Member of the Chamber of Deputies
- In office 15 May 1930 – 6 June 1932
- Preceded by: Armando Tamayo
- Constituency: 6th Departamental Grouping

Personal details
- Born: La Ligua, Chile
- Party: Conservative Party
- Spouse: Raquel Humeres

= Oscar Ruiz-Tagle =

Chilean politician

Oscar Marcelo Ruiz Tagle Solar (1883 – ?) was a Chilean politician and public administrator. He served as a deputy representing Valparaíso, Quillota, Limache and Casablanca during the 1930–1934 legislative period.

==Biography==
Ruiz Tagle was born in La Ligua, Chile, in 1883, the son of Carlos Ruiz Tagle Lecaros and Salustia Solar Vicuña. He married Raquel Humeres, with whom he had five children: Óscar Eugenio, Anita, Hernán, Sergio and Luz.

He studied at the Colegio de los Sagrados Corazones of Valparaíso.

He worked in public administration and was also a commercial broker and director of the Asociación de Aseguradores de Chile.

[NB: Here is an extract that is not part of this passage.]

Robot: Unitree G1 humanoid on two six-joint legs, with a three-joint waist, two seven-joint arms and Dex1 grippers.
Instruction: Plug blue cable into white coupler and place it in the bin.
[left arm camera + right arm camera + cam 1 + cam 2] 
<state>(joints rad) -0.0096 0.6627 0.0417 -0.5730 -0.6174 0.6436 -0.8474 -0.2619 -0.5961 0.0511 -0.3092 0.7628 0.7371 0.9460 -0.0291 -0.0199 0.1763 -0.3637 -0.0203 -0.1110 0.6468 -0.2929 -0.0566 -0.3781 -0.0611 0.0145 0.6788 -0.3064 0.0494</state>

He served as councillor of Viña del Mar in 1924, and later as councillor and mayor of Valparaíso between 1935 and 1938.

He was active in civic and social initiatives, notably promoting insurance against workplace accidents, which was incorporated into Chilean social legislation.

He received several international decorations, including the Order of the Southern Cross of Brazil, the Order of the Crown of Italy, and the Order of Merit of Ecuador (officer grade).

==Political career==
Ruiz Tagle was affiliated with the Conservative Party, where he played an important organizational role in Viña del Mar and participated in party conventions and leadership bodies.

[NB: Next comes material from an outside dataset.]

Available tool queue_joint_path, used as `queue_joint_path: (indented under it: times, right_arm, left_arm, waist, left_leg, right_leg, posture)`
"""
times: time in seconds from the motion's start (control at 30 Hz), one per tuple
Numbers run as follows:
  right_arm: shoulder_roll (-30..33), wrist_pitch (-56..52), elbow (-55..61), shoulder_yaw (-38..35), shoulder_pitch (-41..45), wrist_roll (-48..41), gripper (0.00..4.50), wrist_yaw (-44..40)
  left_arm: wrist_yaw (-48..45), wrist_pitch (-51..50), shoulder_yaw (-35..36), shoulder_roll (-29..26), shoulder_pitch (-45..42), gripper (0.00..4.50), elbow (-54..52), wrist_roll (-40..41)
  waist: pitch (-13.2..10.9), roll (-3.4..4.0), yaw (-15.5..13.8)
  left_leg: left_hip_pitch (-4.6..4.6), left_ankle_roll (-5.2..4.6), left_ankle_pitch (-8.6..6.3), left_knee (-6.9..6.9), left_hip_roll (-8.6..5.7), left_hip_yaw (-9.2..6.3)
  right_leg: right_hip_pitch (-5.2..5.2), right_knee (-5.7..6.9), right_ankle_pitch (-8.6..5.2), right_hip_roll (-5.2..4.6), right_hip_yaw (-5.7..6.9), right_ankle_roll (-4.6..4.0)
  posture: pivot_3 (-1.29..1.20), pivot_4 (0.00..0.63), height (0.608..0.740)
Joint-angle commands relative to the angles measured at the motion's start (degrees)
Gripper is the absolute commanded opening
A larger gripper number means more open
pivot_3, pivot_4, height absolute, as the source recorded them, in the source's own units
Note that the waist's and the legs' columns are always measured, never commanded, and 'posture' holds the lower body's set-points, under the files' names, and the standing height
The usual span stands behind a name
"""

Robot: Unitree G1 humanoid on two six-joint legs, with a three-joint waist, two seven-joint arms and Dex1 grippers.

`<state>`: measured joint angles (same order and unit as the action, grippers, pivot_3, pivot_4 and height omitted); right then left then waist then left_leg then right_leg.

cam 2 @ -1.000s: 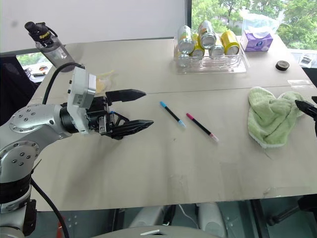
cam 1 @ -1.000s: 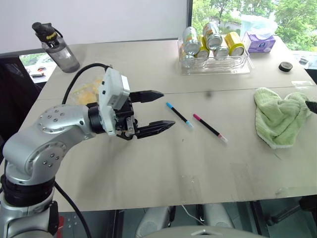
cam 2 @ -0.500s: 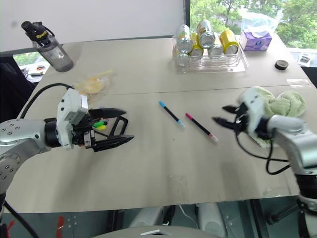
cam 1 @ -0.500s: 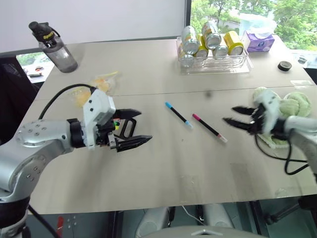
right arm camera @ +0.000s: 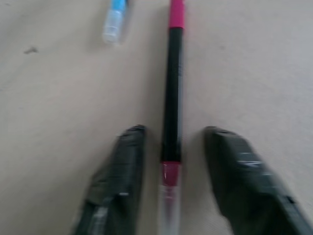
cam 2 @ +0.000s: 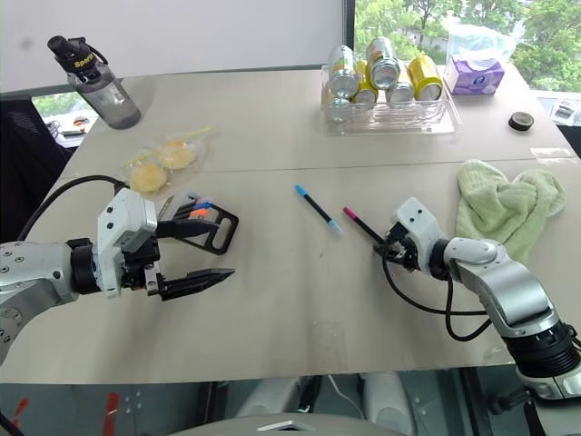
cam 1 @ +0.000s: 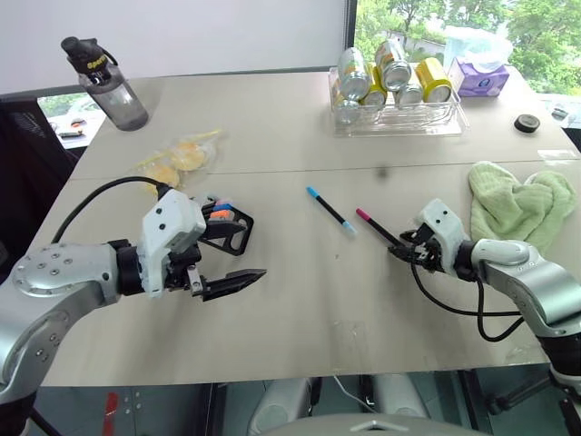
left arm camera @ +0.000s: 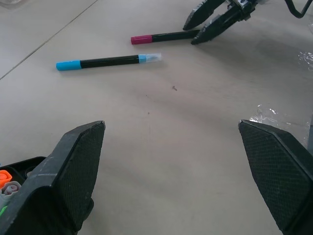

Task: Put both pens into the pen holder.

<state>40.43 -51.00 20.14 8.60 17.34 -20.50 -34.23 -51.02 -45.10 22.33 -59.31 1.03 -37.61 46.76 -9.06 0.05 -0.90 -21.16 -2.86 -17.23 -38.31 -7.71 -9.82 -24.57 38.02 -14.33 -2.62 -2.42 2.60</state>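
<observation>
Right gripper [right arm camera: 171, 181] set astride the pink pen [right arm camera: 172, 93] — the first pick is in hand.

Its fingers [right arm camera: 115, 181] are seen either side of the pen's near end, with a small gap on each flank, so nothing is gripped yet. The pen lies flat on the table [cam 1: 363, 309], and the blue pen [cam 1: 329, 210] lies just beside it, apart. The holder [cam 2: 201, 218] rests near the left gripper [cam 1: 238, 246], whose jaws are spread wide and empty. Next, a squeeze on the pink barrel is called for — then a lift and a carry across to the holder.
</observation>
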Motion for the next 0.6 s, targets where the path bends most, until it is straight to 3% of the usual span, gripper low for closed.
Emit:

He was elected deputy for Valparaíso, Quillota, Limache and Casablanca for the 1930–1934 legislative period.

The 1932 Chilean coup d'état led to the dissolution of the National Congress on 6 June 1932.

== Bibliography ==
- Luis Valencia Avaria (1951). Anales de la República: textos constitucionales de Chile y registro de los ciudadanos que han integrado los Poderes Ejecutivo y Legislativo desde 1810. Tomo II. Imprenta Universitaria, Santiago.